TASK DETAILS — Report only the number of lines below in which the string "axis" appears.

DATA SHOWN —
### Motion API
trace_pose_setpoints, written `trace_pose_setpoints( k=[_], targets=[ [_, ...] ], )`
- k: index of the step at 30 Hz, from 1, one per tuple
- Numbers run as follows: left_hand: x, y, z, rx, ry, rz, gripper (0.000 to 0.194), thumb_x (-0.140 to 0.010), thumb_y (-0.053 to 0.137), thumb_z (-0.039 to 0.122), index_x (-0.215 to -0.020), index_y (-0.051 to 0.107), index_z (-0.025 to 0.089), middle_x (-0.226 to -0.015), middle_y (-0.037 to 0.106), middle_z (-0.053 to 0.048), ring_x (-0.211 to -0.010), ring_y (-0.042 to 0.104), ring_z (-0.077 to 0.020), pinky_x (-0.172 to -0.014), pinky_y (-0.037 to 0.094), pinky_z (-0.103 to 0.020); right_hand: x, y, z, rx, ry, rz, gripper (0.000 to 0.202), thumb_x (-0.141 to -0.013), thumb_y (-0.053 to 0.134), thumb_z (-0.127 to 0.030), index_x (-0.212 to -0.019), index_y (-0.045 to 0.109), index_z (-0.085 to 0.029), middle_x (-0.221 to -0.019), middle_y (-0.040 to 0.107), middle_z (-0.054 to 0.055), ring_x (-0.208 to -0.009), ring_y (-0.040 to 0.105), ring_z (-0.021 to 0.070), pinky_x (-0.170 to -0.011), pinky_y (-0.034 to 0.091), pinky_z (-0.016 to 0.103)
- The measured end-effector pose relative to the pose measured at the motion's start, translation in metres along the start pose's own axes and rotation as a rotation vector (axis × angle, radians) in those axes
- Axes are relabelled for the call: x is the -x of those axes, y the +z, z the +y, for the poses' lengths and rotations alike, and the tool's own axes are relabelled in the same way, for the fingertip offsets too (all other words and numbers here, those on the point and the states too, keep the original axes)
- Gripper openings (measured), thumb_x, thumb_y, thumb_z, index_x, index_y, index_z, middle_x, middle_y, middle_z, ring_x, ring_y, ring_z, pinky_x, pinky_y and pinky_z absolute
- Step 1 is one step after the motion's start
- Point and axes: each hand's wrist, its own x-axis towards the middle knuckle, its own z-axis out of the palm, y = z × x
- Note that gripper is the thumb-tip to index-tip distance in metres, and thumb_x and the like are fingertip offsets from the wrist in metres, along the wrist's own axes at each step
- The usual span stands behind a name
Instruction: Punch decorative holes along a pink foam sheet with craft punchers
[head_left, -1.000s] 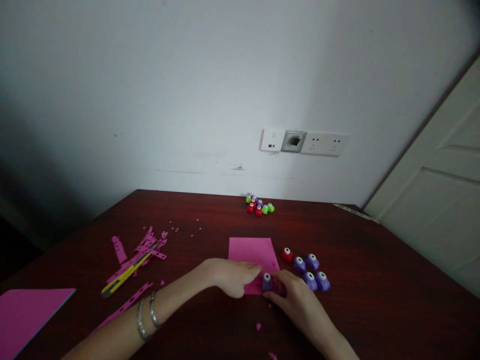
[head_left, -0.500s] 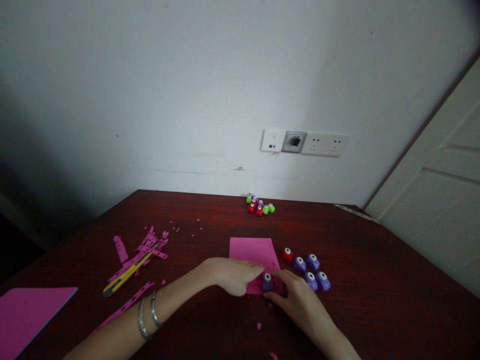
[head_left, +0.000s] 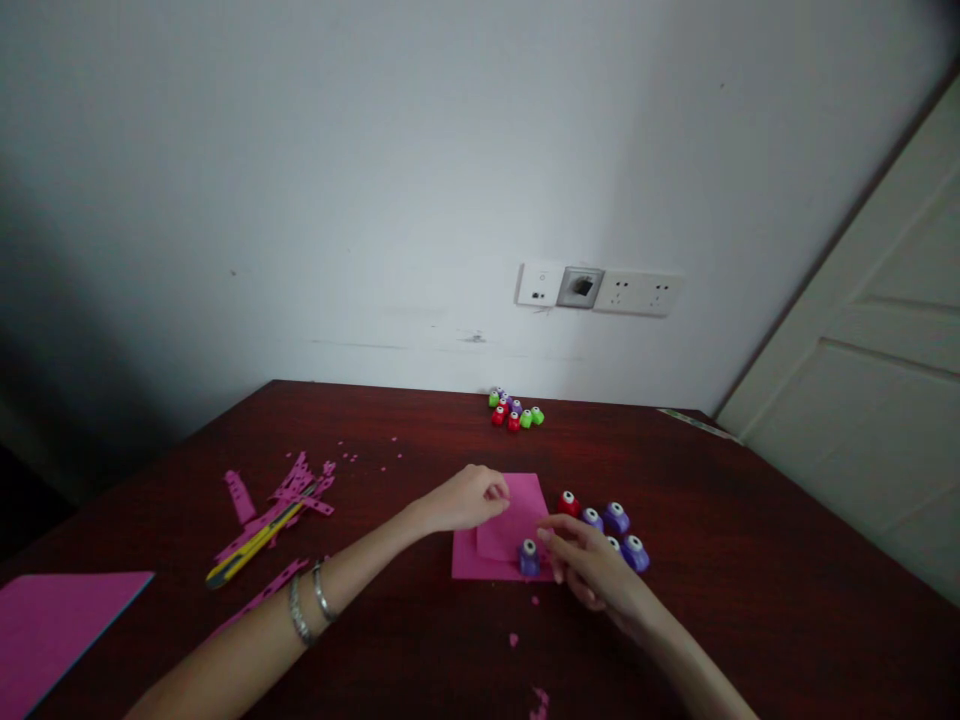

WRITTEN SOLUTION — 2